Bullpen collapse was matter of time, little of it on mound

Ken Rosenthal

September 09, 1992|By Ken Rosenthal

"Hit the mitt. Miss the bat."

It got so bad, Johnny Oates was reduced to offering that sage piece of advice to Mark Williamson, his sixth pitcher of the game.

A genius, that Oates.

Except Williamson, pitching for the first time at Oriole Park, needed further instruction.

"Which way," he asked, "is home plate?"

Gallows humor, but the only kind available on a night when New York's Danny Tartabull finished with nine RBI, matching Cal Ripken's total for the last month.

The Orioles' 16-4 loss to the Yankees was costly, for it dropped them 2 1/2 games behind Toronto.

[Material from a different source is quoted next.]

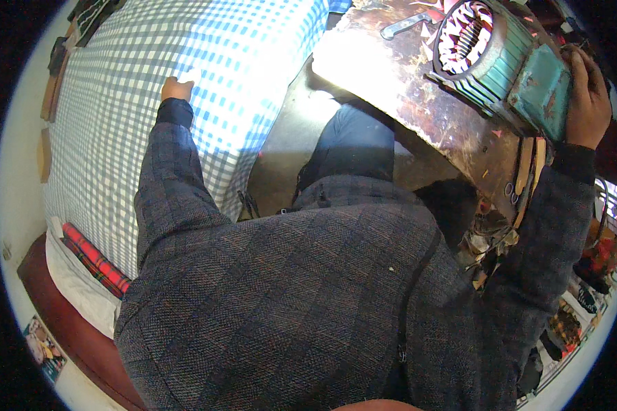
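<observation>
My left hand point(177, 89) rests on a bed-like surface under a blue, grey and white checkered cloth point(116, 137). Its fingers look closed, but glare washes out the tips, where something white shows. At the upper right, a green ribbed electric motor housing point(504, 75) lies on a worn table point(452, 133). Its round open end faces left and shows white and red pieces around the dark slotted inside. With fingers extended, my right hand point(589, 103) lies against the far right side of the motor's box-shaped part point(541, 89).
A knife point(406, 26) lies left of the motor, near red scraps. Scissors point(509, 190) and wooden strips point(526, 168) sit at the table's near edge. Scrap pieces point(490, 240) are below it. A red plaid cloth point(92, 257) lies at the lower left.
</observation>
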Available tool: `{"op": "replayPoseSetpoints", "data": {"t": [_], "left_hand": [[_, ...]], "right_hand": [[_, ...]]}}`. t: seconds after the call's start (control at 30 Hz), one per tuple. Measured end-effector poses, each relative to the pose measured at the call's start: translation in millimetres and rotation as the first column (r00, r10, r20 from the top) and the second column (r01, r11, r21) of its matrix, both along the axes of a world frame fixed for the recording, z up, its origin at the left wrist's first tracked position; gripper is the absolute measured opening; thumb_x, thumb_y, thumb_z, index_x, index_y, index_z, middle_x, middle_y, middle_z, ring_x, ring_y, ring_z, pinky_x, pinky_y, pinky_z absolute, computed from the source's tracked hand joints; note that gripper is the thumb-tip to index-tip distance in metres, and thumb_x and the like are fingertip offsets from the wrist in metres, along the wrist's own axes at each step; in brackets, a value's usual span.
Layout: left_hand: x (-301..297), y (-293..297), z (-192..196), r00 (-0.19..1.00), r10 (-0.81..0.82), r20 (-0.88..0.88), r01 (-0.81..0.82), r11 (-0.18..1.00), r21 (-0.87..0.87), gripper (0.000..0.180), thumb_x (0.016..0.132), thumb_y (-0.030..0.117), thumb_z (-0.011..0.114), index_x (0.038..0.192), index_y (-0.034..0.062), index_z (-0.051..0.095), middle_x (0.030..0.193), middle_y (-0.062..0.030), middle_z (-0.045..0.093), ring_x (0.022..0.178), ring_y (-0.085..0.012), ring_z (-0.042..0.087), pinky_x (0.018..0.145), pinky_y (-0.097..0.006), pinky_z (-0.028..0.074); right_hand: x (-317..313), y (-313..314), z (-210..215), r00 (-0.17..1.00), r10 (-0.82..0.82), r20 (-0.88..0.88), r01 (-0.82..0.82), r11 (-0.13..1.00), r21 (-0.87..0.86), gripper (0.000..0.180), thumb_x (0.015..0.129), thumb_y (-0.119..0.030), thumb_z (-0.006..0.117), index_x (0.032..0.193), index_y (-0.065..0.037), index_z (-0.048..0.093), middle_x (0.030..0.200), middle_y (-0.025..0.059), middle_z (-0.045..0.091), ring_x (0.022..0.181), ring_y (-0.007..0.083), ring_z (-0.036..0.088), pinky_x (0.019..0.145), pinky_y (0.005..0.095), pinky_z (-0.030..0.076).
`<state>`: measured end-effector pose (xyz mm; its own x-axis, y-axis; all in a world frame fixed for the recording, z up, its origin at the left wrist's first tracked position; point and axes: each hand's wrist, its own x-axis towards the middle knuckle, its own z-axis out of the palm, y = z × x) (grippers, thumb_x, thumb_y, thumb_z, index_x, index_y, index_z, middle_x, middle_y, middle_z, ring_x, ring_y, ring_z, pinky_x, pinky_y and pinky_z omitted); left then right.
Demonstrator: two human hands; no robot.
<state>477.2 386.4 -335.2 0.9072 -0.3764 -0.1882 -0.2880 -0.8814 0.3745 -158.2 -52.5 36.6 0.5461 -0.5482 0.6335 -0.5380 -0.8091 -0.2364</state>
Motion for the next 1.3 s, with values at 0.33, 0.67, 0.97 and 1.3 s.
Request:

But under the circumstances, it was predictable, perhaps even inevitable.

Oates conceded afterward that rookie left-hander Arthur Rhodes is too inexperienced to continue as a spot starter down the stretch. And the sudden bullpen collapse can be attributed to the recent inactivity of several relievers.

The club's 2.01 ERA in the previous nine games was something to behold, but the starters pitched so many innings, the only relievers who got regular work were Alan Mills, Todd Frohwirth and Gregg Olson.

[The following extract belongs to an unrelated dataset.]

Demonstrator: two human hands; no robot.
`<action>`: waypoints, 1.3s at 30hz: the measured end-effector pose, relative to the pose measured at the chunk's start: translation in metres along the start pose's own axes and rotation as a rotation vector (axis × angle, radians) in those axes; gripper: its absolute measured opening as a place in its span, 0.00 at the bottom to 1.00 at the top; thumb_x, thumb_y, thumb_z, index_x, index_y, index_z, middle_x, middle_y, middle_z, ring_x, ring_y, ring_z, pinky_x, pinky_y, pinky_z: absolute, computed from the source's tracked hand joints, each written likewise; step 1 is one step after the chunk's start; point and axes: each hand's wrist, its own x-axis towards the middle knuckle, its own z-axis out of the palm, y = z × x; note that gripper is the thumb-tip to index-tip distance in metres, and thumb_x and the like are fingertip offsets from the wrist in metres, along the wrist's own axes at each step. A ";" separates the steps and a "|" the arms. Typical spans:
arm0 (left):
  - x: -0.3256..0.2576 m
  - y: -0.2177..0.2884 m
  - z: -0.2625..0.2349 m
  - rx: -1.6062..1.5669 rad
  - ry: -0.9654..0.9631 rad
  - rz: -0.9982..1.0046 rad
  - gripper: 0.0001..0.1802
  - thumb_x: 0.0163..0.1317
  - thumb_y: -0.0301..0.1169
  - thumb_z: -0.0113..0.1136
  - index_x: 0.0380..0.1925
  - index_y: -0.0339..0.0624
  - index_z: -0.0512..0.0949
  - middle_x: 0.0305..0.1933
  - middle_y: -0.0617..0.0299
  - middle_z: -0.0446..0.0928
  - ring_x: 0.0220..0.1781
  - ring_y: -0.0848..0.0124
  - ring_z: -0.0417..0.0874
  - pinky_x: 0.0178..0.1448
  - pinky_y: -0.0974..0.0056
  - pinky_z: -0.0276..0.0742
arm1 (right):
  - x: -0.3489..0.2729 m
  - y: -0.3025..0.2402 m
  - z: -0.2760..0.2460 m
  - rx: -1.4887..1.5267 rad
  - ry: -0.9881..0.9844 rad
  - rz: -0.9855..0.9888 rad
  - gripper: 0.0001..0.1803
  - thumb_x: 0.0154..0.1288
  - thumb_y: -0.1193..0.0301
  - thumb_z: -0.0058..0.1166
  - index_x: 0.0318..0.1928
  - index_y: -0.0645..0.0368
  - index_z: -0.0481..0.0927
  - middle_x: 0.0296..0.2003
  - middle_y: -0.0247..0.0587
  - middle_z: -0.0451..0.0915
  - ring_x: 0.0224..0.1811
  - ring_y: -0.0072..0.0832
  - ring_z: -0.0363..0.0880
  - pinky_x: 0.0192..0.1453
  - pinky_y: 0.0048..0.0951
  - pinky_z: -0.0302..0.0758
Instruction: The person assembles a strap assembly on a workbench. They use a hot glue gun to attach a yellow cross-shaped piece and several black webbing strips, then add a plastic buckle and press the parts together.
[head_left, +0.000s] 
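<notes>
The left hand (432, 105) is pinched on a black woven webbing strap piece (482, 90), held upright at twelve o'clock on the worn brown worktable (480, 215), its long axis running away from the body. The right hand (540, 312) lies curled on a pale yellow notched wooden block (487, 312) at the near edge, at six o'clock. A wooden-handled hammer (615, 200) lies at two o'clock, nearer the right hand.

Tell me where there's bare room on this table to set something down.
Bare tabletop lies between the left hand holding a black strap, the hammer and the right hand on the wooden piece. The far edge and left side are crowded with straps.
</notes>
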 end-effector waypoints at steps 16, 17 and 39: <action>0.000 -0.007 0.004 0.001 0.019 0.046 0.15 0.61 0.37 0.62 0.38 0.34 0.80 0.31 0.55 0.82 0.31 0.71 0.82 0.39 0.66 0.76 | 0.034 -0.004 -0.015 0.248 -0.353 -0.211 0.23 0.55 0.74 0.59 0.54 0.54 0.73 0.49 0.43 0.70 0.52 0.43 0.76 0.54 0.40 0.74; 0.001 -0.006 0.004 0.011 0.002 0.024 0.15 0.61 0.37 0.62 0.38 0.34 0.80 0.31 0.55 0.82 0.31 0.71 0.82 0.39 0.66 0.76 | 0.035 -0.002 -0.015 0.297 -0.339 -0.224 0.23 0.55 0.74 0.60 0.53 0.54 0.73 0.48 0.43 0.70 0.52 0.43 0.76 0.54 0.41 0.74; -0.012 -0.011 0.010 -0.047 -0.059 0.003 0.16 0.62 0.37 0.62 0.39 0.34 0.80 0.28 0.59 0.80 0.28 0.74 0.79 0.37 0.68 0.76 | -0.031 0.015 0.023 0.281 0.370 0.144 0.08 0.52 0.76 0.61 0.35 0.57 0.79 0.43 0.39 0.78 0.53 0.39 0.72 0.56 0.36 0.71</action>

Last night, Storm Davis pitched for the first time in 16 days, Mike Flanagan for the first time in 20, Williamson for the first time in nearly five months and Jim Poole for the first time all season.

The parade of tortured relievers included everyone but public relations director Rick Vaughn, the former George Mason flame-thrower who threw a no-hitter in his glory days as a collegian.

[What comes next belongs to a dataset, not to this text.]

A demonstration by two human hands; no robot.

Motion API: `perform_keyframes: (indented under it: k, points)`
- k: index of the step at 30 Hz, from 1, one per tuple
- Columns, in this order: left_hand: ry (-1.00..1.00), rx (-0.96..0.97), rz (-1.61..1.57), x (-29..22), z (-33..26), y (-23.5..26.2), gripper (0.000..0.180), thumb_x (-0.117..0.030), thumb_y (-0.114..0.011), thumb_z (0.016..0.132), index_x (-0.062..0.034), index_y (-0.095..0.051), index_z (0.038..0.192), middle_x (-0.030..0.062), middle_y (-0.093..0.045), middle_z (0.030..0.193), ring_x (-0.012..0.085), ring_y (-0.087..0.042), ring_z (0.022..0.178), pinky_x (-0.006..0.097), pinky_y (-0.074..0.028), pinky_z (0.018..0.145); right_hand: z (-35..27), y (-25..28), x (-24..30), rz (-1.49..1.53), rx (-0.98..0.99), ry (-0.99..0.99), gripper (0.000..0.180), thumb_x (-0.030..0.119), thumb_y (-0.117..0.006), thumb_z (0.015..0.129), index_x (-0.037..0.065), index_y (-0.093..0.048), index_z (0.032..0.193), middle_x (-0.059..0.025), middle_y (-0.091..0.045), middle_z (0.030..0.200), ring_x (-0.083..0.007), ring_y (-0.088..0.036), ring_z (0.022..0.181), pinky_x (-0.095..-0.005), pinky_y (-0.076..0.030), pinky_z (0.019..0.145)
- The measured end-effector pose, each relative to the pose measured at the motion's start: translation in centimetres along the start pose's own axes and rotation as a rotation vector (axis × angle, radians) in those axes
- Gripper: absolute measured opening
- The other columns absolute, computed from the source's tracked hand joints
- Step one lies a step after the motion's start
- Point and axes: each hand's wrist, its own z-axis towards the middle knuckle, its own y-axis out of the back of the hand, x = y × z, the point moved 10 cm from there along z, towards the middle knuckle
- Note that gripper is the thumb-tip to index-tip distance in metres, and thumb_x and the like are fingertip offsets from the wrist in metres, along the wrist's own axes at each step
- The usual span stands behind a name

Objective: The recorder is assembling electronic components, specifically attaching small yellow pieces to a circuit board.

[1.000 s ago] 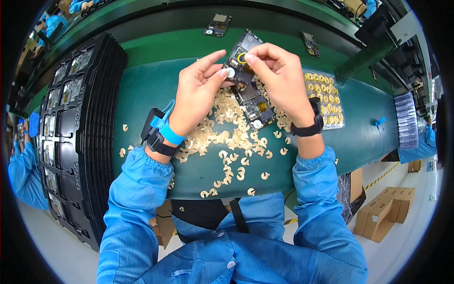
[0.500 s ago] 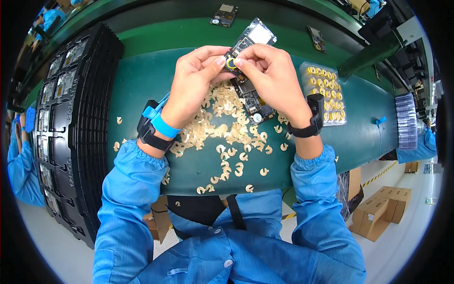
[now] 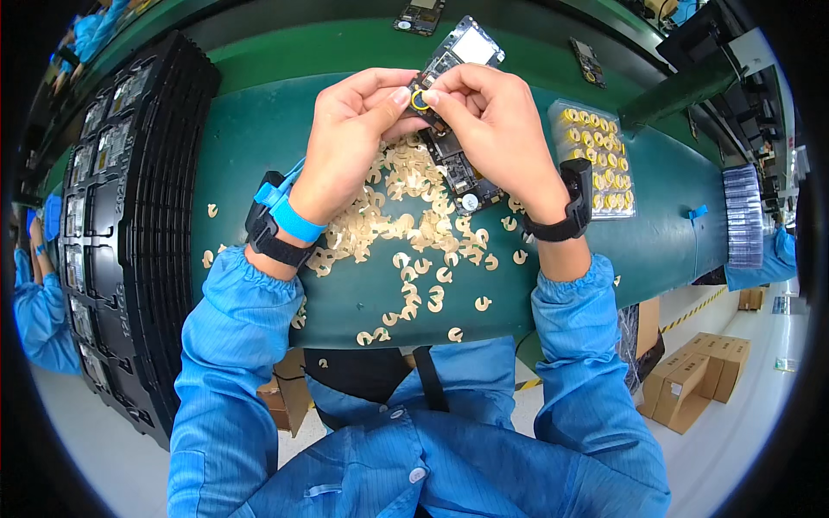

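My left hand (image 3: 350,129) grips a dark circuit board (image 3: 473,45) by its near end, raised over the table and tilted away to the right. On that end sits a small round part with a yellow rim (image 3: 420,99). My right hand (image 3: 501,125) pinches at this round part with thumb and forefinger; whether it is fixed to the board I cannot tell. Beneath my right hand, a second circuit board (image 3: 467,177) rests against a heap of small cream C-shaped pieces (image 3: 371,226). Fingers partly cover both boards.
Stacked black trays (image 3: 164,233) stand at the left, boards in the top one. A clear plastic tray (image 3: 631,207) of yellow-ringed round parts lies right. More boards (image 3: 419,15) (image 3: 587,60) lie beyond the green table (image 3: 345,324). Clear trays (image 3: 743,216) are stacked far right.
The view has shifted slightly, and both hands with the held board appear a little higher. My right fingers stay at the round part, and the grip looks the same.
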Motion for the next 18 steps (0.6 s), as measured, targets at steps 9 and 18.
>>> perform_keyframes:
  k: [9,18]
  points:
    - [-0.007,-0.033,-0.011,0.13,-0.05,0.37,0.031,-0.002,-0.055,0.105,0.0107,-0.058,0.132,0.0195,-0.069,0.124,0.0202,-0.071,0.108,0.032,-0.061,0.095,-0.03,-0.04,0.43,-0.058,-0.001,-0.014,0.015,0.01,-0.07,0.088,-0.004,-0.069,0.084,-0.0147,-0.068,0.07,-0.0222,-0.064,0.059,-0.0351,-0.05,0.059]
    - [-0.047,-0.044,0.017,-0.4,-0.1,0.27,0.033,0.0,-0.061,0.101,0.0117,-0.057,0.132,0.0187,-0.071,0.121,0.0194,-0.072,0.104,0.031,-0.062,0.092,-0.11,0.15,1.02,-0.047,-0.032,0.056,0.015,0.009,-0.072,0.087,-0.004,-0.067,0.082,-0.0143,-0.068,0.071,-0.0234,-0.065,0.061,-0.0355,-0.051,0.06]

It got so bad, Oates emptied his bench in the eighth, inserting Steve Scarsone at shortstop, Mark Parent at catcher and Luis Mercedes in center field. The beleaguered Flanagan proceeded to allow five runs, his ERA increasing from 7.55 to 8.81.

The 16 runs were the most allowed by the Orioles since June of 1989, the 20 hits the most since June of '88. Ugly numbers for a contending team, but strange as it sounds, the logical fallout from the club's recent seven-game winning streak.

"I'll trade one game for seven," Oates explained. "I'm not worried about getting everyone [in the bullpen] work. If the starters are getting me into the seventh and eighth innings, I'll skip all the way home."

But Rhodes, sliding into the rotation for the first time in 10 days, couldn't escape the third. He began the inning by walking the Yankees' No. 9 hitter, Pat Kelly. Then he failed to retire Bernie Williams and Randy Velarde, both of whom tried to bunt.

Williams hit a single and Velarde a two-run double to give the Yankees a 3-1 lead. Rhodes faced one more batter, retiring the left-handed-hitting Don Mattingly. Oates then summoned Davis to face Tartabull.

A quick hook? Absolutely. But Oates didn't want the game to get out of control. This wasn't veteran Rick Sutcliffe on the mound. This was a 22-year-old kid making only his 19th major-league start.

Rhodes threw a five-hit shutout against the Yankees on July 29, and that's why Oates chose him to start over Bob Milacki. Sound reasoning, but Milacki pitched in a pennant race in '89, and he'll almost certainly become the fifth starter now.

The point was moot last night, for Milacki was no better than Rhodes, allowing four runs in two innings of relief. Indeed, every move by Oates went sour -- especially the call to Davis, a decision that made absolute sense.

Davis didn't pitch the entire West Coast trip, in part because of a muscle problem in his side that prevented him from warming up properly in Oakland. He badly needed work, and the third inning seemed the perfect spot.

Oates couldn't use Mills, who pitched three innings the previous night. He didn't want to waste Frohwirth so early in the game. And he didn't want a left-hander facing Tartabull, one of seven right-handed hitters in the Yankees' lineup.

So, it was Davis or Milacki, and Davis warms up faster. Before his layoff, he had been one of the club's most effective relievers, allowing only eight of 46 inherited runners to score, the sixth-best ratio in the AL.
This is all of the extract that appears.